È impegnativo, forse troppo, ma anche no, il teatro di Roberto Latini, fatto di scelte impossibili, sfide inesorabili e definitive: alla scena, ossia alla vita.
Alla scena, anziché alla vita, con la scena come unica vita plausibile.
È impegnativo, da un lato, giacché per seguirne le tracce intellettuali è necessario dotarsi d’un vasto repertorio di suggestioni, esperienze, autori, un dedalo infinito di rimandi tanto fini quanto necessari. Ma anche no, perché forse la strategia (anzi: la maniera) più sana di sentire quel teatro è abdicare: al pensiero, all’analisi; abbandonarsi al rollio del ritmo, della pulsazione musicale. Al Gioco. Accomodarsi scomodamente sull’ottovolante di opere vorticose, talvolta troppo opulente (pensiamo a Fortinbrasmaschine), che rischiano di lasciarci disorientati, forse perché incapaci a disorientarci.
Il Fabbrichino accoglie noi spettatori, tutti i volti coperti da maschere: teatro nel teatro, col teatro. Ai capi del lungo tavolo centrale, presenze bizzarre: un’attrice vestita da Wonder Woman, un attore nei panni di Superman. Non sono i due supereroi, bensì, sfacciatamente, interpreti alle prese con personaggi sghembi e, soprattutto, un testo ineffabile, densissimo, tarlato di rimandi, sia cólti sia pop, continue vie di fuga, inneschi esplosivi.
Heiner Müller scrive Quartett attraverso i decenni, dai Cinquanta agli Ottanta, traendone un dispositivo teatrale post-modernissimo, aggrumando letteratura e drammaturgia in una dimensione senza tempo né luogo, se non il qui e ora del teatro. È il confronto posteriore-postumo tra la marchesa di Merteuil e il conte di Valmont, protagonisti di quel capolavoro paradossale che fu Les liaisons dangereuses. Memoria e sesso, noia e teatro si snodano sdoppiati in un dialogo tra presenze che sfuggono senza requie, si sovrastano, si sostanziano in ciò che sono destinati a essere: personaggi, non persone, là dove la recita è (ed è maggiore della) vita.
S’intende come Müller addivenga autore ideale alla poetica di Latini, il quale, toltosi di scena, setta una macchina attoriale che è un autentico tritacarne per i corpi e le voci di Valentina Banci e Fulvio Cauteruccio. Gioco massimo, il testo si dissolve e specchia tra musica, gesto, i personaggi liquefatti da un flusso d’incoscienza lirico, avvolgente (pensiamo a I giganti della montagna, di Latini ovviamente): lui diventa lei, e viceversa (ecco il quartetto), tra continui e ferocissimi scoppi, ribaltamenti, concretizzati dalla lunga lastra del tavolo divenuta oscillante altalena.

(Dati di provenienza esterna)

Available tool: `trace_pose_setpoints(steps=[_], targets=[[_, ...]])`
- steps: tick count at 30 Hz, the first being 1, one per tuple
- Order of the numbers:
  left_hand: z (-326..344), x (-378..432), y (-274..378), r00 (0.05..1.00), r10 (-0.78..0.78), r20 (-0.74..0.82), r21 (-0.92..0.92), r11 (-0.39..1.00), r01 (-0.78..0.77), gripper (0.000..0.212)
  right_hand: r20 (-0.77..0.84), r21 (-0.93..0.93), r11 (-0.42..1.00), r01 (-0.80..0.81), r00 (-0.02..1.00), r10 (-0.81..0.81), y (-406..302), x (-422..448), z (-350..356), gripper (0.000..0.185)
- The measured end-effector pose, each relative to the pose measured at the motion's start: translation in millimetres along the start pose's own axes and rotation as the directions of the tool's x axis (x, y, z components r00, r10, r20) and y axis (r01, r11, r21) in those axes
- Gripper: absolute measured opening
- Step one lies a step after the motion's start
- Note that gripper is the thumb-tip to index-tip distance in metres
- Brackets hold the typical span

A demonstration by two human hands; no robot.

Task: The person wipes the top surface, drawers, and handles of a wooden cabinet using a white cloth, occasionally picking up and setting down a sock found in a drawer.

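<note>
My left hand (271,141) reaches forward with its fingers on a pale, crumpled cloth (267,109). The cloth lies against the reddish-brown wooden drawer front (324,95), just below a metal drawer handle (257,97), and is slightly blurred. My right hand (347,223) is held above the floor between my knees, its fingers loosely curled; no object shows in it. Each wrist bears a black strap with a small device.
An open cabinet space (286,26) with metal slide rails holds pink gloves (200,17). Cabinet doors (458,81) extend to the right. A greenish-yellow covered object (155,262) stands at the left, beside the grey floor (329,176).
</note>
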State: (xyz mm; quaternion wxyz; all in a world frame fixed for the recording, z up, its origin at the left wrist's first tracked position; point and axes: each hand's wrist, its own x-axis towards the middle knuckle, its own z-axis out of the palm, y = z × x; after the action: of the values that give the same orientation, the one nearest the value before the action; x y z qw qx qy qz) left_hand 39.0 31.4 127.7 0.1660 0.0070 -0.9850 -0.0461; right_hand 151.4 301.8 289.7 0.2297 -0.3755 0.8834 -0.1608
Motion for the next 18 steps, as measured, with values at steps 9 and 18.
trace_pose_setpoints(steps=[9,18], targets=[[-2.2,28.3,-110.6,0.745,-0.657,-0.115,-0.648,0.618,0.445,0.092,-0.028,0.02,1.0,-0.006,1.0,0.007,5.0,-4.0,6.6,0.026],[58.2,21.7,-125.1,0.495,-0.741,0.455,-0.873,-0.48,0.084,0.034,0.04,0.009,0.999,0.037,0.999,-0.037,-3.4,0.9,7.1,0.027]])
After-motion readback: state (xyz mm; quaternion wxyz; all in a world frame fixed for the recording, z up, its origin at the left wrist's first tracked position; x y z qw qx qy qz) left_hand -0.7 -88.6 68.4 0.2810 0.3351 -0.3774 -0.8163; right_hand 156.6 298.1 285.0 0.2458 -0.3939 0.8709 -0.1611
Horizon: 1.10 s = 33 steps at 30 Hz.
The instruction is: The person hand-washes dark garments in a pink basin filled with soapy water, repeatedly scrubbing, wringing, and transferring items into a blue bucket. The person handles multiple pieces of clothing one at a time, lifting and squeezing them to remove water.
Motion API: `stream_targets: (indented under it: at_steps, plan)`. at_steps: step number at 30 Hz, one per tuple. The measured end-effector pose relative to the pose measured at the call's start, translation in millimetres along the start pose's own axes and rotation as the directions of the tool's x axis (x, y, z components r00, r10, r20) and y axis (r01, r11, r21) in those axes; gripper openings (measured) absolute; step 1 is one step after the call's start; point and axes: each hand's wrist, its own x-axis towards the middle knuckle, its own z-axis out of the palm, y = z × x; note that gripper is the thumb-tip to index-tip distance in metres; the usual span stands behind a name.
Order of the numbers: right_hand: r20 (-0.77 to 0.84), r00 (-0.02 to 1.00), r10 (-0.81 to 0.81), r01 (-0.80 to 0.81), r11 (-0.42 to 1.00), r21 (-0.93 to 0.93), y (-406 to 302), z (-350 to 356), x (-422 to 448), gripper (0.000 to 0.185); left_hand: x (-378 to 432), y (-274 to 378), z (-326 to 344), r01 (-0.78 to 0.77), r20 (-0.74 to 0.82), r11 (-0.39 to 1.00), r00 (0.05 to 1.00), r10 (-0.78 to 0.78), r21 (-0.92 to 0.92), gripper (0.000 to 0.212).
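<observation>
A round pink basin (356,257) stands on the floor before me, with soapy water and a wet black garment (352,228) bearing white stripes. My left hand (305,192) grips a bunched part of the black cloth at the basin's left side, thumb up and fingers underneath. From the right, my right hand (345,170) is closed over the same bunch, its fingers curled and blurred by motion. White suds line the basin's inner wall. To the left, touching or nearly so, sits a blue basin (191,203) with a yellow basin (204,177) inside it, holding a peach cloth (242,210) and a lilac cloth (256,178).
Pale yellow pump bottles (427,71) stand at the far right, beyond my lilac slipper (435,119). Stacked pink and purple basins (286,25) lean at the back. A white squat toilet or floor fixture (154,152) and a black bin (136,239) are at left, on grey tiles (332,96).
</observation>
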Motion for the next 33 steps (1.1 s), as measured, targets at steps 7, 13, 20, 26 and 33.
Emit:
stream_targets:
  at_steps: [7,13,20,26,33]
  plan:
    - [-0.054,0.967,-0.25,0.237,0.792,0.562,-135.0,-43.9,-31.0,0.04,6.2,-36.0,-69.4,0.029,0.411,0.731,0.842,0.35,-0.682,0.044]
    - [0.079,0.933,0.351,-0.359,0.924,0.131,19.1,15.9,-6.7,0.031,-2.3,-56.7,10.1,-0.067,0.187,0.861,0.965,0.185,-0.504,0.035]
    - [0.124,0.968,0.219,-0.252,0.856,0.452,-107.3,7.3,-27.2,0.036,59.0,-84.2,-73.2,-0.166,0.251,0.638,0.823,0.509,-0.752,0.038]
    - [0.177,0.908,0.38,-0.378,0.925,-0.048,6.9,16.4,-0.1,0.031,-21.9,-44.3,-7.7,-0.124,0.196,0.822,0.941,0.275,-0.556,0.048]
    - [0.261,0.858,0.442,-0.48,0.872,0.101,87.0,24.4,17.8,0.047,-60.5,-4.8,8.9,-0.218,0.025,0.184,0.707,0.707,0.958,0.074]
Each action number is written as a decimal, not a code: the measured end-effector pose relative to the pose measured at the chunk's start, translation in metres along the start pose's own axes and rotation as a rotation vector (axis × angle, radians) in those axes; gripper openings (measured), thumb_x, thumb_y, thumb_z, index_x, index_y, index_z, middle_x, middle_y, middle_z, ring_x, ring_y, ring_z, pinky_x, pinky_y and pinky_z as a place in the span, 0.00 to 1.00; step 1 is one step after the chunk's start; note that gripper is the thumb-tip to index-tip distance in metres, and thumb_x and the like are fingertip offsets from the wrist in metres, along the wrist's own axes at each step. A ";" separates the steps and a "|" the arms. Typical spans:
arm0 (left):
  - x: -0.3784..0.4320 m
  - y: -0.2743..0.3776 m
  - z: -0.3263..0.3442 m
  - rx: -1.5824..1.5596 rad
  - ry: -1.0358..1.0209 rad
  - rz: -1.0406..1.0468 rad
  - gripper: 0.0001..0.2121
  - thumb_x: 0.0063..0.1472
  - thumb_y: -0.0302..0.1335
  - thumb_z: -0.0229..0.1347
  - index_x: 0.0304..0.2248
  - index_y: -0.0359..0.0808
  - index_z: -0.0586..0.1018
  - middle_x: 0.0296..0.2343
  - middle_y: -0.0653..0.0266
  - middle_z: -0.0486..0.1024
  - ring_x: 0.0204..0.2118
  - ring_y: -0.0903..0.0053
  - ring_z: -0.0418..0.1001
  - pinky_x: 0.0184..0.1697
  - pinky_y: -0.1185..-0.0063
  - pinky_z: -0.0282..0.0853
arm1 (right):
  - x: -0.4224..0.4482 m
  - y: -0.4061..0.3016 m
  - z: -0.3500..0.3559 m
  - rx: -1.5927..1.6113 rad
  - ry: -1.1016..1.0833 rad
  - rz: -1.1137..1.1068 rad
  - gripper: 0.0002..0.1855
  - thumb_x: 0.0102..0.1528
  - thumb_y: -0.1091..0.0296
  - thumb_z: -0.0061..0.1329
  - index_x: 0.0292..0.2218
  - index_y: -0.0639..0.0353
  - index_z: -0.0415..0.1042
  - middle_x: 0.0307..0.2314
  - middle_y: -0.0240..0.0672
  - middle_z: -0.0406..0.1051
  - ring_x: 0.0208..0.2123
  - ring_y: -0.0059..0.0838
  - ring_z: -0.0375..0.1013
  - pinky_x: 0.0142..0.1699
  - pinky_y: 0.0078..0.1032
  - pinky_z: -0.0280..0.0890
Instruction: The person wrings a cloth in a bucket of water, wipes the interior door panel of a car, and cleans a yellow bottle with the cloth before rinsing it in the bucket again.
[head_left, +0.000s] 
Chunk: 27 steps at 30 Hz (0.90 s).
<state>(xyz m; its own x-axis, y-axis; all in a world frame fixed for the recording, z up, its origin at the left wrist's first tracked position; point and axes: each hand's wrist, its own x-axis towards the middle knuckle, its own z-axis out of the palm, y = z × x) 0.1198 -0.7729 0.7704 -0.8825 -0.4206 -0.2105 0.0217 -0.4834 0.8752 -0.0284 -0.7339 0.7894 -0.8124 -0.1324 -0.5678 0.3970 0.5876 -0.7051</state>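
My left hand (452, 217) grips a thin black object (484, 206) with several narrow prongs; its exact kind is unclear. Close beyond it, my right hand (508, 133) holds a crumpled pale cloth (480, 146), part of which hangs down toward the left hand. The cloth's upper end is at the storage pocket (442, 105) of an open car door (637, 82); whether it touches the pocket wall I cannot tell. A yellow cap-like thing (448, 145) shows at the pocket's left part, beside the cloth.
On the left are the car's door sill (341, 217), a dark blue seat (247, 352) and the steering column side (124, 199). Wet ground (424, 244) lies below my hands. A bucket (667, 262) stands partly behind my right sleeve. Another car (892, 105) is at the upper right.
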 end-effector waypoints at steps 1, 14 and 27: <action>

Inutile tentar di stare al passo d’un testo scientemente fluviale, nella «follia sottocontrollo», ideale scespiriano imbevuto di Novecento mitteleuropeo: lasciar e lasciarsi andare, arrendersi per non soccombere, soccombere come forma di paradossale, ma inessenziale, vittoria.
Da parte loro, gli attori sono bimbi in un parco giochi: dando fondo a ogni risorsa disponibile, vocale e fisica, mutuano timbri, posture, soluzioni, microfoni, in un saggio completo dei rispettivi campionari espressivi. Particolarmente a suo agio Cauteruccio: dosa sapiente spada e fioretto, gigioneria e controllo. Ed è forse un valore aggiunto, per un lavoro che richiederebbe visioni reiterate, reiterate esposizioni per immergervisi più efficacemente, che il Latini attore, presenza tra le più potenti del nostro teatro, abbia lasciato il campo a due colleghi, declinati al proprio disegno, ma pure lasciati liberi di contribuirvi in creativa armonia: avrebbe potuto far da solo, ha, forse, “resistito”.
«Recitare? Che altro si può fare?»
Domanda residua, che è già risposta. Ed è già, ed è sempre stata, tutto.
Sfiliamo la maschera, non la sua resistenza sudata sul viso: applaudiamo.